Aku tau ada yang salah
ketika mendadak seluruh temanku hilang. Ketika aku mulai tidak bisa menjangkau
mereka yang rasanya semakin jauh—entah aku yang menjauh, atau mereka. Aku tau
ada yang salah ketika aku mulai kesulitan menata hidupku sendiri tanpa campur
tanganmu dalam hidupku.
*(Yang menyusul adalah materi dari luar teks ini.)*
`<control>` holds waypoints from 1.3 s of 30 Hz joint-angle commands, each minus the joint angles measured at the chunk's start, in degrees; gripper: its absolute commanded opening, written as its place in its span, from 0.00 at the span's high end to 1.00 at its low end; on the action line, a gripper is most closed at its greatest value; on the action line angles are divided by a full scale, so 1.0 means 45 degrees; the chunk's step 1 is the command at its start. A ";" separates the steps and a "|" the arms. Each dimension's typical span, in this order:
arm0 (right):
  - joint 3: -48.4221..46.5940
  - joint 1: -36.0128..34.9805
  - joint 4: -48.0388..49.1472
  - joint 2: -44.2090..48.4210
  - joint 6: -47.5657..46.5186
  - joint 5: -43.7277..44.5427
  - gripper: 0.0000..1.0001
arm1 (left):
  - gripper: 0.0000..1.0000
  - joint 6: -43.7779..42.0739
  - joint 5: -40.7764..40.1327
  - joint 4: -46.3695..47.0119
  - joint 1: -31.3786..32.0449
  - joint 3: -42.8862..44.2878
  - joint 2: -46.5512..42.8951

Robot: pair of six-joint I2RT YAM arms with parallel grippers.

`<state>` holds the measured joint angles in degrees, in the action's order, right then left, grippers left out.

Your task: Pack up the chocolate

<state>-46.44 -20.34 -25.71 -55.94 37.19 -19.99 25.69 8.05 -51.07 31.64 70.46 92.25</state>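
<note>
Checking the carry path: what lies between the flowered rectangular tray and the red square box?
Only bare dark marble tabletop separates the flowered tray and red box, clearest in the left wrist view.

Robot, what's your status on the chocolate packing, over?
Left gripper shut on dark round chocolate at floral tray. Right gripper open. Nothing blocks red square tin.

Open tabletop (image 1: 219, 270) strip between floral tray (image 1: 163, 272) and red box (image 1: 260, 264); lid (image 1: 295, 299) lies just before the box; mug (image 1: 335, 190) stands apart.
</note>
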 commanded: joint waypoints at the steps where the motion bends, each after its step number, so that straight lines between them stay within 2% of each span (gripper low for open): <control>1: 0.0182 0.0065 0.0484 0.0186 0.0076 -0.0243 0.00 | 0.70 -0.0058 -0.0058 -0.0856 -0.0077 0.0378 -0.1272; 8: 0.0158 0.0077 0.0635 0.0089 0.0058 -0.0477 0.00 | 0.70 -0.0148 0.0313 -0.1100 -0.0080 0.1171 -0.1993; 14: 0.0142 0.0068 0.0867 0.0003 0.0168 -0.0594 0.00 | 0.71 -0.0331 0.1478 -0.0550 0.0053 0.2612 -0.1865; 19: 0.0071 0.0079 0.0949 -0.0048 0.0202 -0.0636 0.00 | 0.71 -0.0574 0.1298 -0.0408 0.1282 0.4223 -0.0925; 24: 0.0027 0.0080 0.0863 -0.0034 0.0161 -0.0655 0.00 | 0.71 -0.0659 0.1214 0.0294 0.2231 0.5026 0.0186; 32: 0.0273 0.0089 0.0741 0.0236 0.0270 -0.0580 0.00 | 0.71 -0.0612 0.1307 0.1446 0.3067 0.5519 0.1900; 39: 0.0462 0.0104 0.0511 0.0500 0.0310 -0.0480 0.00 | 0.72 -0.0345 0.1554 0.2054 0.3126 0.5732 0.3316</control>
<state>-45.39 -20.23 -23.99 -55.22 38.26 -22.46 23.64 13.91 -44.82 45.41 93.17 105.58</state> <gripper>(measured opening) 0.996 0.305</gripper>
Aku tau ada yang salah ketika rasanya kamu memaksa
untuk menjadi yang nomor satu untukku.
Maka, cukup. Aku pergi
darimu.
Beratus kali kamu mencoba
menghubungiku, beratus kali itu pula aku berusaha menahan diri untuk tidak menjawab
telfon atau membalas pesan singkatmu.
Berpuluh kali kamu datang
kerumahku, berpuluh kali pula aku menahan kaki agar tidak berlari membukakan
pintu untukmu.
Beribu kali kamu
menanyakan kabarku dan mengeluh rindu, beribu kali pula aku menjaga hatiku agar
tidak menyerah lantas kabur ke pelukmu.
Aku menyayangimu, entah,
aku rasa kamu tau itu.
Apakah menjadikanku
milikmu, belum cukup untukmu?
Haruskah kamu menjadi
satu-satunya pusat duniaku?
Apakah dengan memberikan
segalaku padamu, belum juga cukup bagimu?
Haruskah kamu masuk ke
seluruh ruang dalam jiwaku?
Coklat panasku sudah
hampir habis.
Sayang, sudah jelas dan
pasti, bahwa, aku merindukanmu.
Namun bagaimana mungkin
aku mampu menghabiskan hidup,
Bersama seseorang yang
menghargaiku saja ia tidak mampu?
Logika ku memilih
bekerja, memadamkan percik api di hatiku.
Hujan sudah berhenti.
Waktunya aku bermain di
alam mimpi.
Oh, ya, dan satu lagi,
Berhenti mengirimkanku
lembaran puisi,
Juga bungkusan kopi.
Aku tidak pernah berani
mengatakan ini,
Namun,
Aku tidak suka rima dan
kiasanmu,
Juga kopi hitam
faforitmu.
Sudah, jangan paksa aku lagi.
Malam ini aku tertawa
sendu,
Menertawai aku,
Yang menjatuhi cinta pada satu sosok dipenuhi pilu,
Tanpa berpikir mengargai pasangan itu perlu.